**Work to be completed:**
Starting at the first line of the entries, extract each line up to and including the one that contains "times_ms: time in", but leave out the pictures.

**Entries provided:**
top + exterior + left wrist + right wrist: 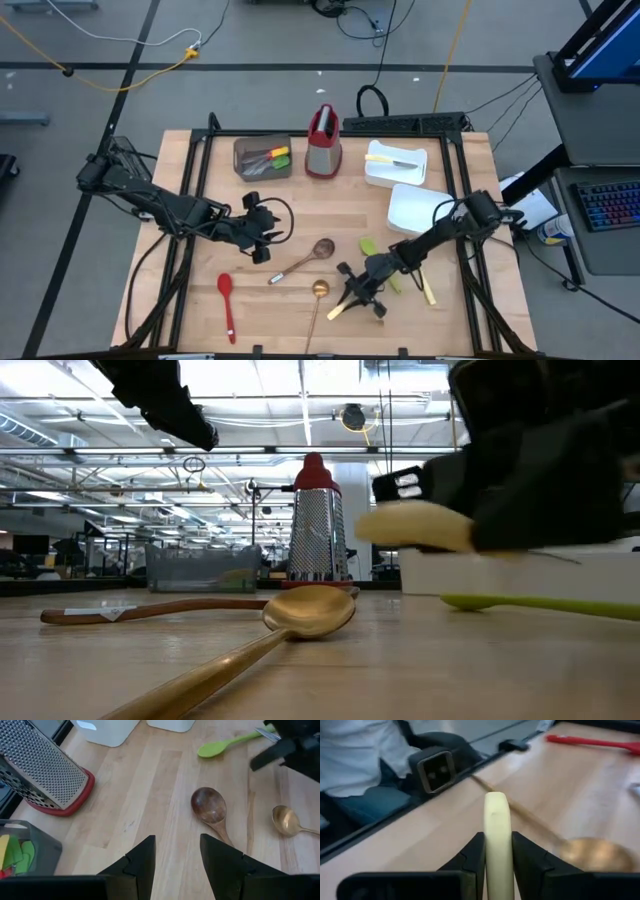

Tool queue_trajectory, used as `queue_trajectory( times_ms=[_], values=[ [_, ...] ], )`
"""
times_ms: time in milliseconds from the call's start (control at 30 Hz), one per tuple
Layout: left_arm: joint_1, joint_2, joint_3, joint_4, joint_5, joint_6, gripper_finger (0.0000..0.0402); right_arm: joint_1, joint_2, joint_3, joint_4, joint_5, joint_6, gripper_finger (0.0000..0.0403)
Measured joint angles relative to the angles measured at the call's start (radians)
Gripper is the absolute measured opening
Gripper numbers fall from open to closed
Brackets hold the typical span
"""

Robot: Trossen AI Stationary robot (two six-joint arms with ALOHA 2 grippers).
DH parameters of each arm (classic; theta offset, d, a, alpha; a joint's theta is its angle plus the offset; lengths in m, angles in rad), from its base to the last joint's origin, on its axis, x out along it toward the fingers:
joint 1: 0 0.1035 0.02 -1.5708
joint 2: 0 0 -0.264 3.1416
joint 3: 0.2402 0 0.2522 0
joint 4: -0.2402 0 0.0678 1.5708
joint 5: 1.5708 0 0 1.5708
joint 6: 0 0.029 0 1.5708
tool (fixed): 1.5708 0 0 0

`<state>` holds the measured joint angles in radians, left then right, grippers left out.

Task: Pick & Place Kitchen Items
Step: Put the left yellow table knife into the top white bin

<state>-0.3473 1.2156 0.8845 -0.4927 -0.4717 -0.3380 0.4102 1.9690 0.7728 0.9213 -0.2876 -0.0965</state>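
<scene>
My right gripper point(352, 295) is shut on a pale yellow-handled utensil point(495, 820) near the table's front, right of the gold long-handled spoon point(318, 298). The utensil's working end is hidden by the gripper. My left gripper point(262, 238) is open and empty above the bare table, left of the wooden spoon point(210, 809). A red spoon point(227, 302) lies front left. A green spoon point(372, 252) and another yellow-handled utensil point(428, 290) lie by the right arm. My right gripper pinches the yellow handle point(495, 845) between its two fingers. The fingers lie along the handle, and its rounded free end point(410, 525) sticks out past the fingertips toward the table's near left. The utensil is about level and clear of the table.
An upright red-and-steel grater point(322, 142) stands at the back, a brown bin point(245, 165) holding utensils to its left, and two white trays point(395, 175) point(415, 210) to its right. A person in a white shirt point(360, 755) sits beyond the near edge.
</scene>
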Motion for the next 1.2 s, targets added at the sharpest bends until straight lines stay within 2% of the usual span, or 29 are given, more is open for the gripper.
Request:
queue_trajectory(
  times_ms=[133, 333, 767, 833, 1033, 1200],
  values=[
    [0.000, 0.000, 0.000, 0.000, 0.000, 0.003, 0.0159, -0.028, -0.091, 0.000, -0.080, 0.016, -0.001, 0.0064],
    [0.000, 0.000, 0.000, 0.000, 0.000, 0.029, 0.0159, -0.080, -0.252, 0.000, -0.274, 0.099, 0.008, 0.0064],
    [0.000, 0.000, 0.000, 0.000, -0.001, 0.048, 0.0159, -0.220, -0.617, 0.000, -0.628, 0.341, -0.076, 0.0068],
    [0.000, 0.000, 0.000, -0.001, -0.001, 0.048, 0.0159, -0.251, -0.659, -0.008, -0.643, 0.369, -0.093, 0.0072],
    [0.000, 0.000, 0.000, 0.000, -0.007, 0.046, 0.0159, -0.367, -0.745, -0.086, -0.642, 0.368, -0.169, 0.0067],
    [0.000, 0.000, 0.000, 0.033, -0.051, 0.003, 0.0159, -0.492, -0.773, -0.159, -0.542, 0.368, -0.198, 0.0072]
  ],
)
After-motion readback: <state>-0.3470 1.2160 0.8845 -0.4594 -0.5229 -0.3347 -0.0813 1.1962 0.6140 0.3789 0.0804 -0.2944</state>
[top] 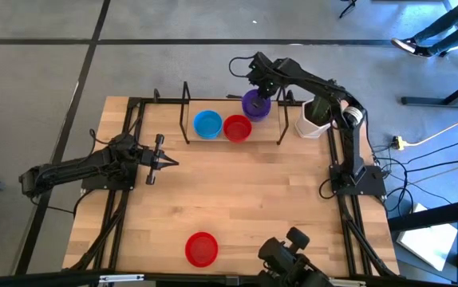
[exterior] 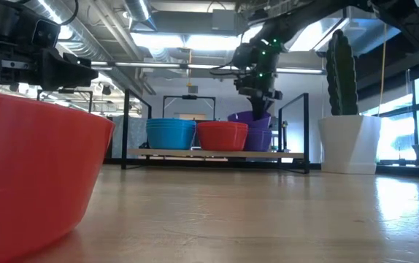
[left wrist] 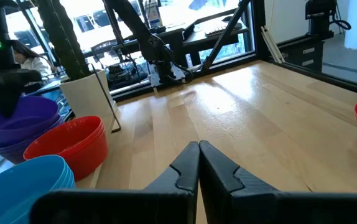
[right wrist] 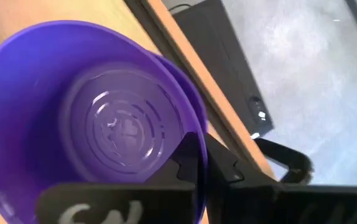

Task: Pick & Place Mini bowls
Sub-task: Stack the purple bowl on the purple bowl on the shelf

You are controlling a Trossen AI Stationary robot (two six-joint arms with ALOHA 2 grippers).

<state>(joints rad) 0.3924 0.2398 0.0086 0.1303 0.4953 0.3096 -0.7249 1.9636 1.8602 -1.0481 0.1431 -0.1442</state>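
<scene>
Right gripper (right wrist: 202, 163) clamped on smooth round purple bowl (right wrist: 97, 112) rim, left gripper (left wrist: 198, 163) pressed together over wood-grain table (top: 245, 191)

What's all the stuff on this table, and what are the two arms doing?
Blue bowls: one stack, on the rack at the table's far edge, leftmost.
Red bowls: one stack, on the rack, middle.
Purple bowls: one stack, on the rack, rightmost; the top one sits tilted.
Single red bowl: one, alone near the front edge.
Rack: one, black frame, far edge.
Cactus pot: one, white, right of the rack.
Left gripper: jaws shut, empty, over the table's left-middle.
Right gripper: jaws shut on the top purple bowl's rim.
</scene>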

**Solution:**
top + exterior + left wrist + right wrist: 

Tool queue_trajectory, used as `queue_trajectory( times_ms=[_], values=[ [_, ...] ], )`
"""
times_ms: time in milliseconds from the call's start (control at 30 Hz), one per tuple

No further output is needed.